● WHAT THE TASK REQUIRES
Filter the listing below down to the lines holding the word "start", and copy those lines.

● DATA SHOWN
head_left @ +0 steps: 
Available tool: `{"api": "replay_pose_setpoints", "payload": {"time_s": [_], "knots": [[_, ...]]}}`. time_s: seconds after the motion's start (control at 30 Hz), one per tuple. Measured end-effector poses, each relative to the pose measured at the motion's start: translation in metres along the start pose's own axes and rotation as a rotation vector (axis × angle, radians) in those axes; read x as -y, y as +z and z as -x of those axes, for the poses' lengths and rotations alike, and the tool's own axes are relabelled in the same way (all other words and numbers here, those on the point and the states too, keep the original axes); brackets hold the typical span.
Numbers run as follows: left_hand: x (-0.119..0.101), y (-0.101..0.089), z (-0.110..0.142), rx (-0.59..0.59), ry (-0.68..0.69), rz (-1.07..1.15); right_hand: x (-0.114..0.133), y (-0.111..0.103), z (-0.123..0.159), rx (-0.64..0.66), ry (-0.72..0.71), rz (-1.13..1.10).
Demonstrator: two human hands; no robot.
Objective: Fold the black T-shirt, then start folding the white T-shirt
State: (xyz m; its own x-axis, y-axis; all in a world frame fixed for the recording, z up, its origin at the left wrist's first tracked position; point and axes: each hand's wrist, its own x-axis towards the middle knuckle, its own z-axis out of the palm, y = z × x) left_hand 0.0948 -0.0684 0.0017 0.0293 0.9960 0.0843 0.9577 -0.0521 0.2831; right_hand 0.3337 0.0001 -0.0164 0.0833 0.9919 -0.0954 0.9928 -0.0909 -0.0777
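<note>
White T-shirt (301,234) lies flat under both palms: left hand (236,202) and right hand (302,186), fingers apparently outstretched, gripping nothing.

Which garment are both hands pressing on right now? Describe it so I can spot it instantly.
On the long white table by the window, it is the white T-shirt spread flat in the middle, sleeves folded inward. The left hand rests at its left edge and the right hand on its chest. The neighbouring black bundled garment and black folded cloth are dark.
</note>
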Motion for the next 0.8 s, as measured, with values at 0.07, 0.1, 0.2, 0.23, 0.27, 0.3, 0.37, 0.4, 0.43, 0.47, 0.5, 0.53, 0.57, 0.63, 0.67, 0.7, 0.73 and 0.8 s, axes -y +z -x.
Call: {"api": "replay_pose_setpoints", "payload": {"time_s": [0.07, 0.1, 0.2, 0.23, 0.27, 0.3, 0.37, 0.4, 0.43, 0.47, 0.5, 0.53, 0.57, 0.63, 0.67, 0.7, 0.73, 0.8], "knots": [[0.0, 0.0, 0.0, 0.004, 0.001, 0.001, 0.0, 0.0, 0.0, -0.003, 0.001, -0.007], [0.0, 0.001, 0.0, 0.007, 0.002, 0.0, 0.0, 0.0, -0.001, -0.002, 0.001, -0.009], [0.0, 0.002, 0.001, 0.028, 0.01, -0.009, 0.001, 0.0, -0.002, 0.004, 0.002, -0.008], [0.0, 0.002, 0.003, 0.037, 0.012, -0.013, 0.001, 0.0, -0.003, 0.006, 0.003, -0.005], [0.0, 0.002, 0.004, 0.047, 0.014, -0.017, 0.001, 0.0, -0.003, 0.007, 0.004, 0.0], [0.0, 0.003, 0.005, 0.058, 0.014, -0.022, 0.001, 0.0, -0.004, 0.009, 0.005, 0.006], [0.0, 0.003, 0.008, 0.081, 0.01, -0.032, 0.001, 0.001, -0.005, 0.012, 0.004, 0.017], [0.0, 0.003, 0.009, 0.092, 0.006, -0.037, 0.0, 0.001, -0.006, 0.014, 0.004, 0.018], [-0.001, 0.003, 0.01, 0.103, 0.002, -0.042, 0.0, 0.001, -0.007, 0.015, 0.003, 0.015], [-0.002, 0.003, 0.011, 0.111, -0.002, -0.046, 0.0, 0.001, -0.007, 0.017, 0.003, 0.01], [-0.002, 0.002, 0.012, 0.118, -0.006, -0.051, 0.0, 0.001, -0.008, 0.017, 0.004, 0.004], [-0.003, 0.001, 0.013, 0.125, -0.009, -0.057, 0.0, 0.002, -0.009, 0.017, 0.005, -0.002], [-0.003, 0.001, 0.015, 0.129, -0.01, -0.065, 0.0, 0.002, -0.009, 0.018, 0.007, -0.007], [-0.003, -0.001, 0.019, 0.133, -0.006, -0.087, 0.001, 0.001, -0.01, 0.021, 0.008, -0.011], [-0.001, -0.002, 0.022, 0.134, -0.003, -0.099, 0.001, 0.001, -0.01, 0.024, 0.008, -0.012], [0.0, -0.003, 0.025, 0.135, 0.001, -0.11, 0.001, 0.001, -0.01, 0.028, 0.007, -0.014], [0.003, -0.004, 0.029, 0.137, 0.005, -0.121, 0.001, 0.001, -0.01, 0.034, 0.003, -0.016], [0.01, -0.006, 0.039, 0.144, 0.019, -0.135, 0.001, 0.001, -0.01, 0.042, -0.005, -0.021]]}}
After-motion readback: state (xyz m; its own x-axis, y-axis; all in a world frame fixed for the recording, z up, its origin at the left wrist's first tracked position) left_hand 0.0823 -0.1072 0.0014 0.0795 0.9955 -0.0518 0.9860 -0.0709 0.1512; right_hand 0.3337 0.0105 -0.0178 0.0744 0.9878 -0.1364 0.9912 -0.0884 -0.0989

● ANSWER SPACE
Available tool: `{"api": "replay_pose_setpoints", "payload": {"time_s": [_], "knots": [[_, ...]]}}`. time_s: seconds after the motion's start (control at 30 Hz), one per tuple. Measured end-effector poses, each relative to the pose measured at the motion's start: translation in metres along the start pose's own axes and rotation as a rotation vector (axis × angle, radians) in those axes; read x as -y, y as +z and z as -x of those axes, for the poses' lengths and rotations alike, and the tool's own axes are relabelled in the same way (all other words and numbers here, those on the point and the states too, keep the original axes); brackets hold the typical span.
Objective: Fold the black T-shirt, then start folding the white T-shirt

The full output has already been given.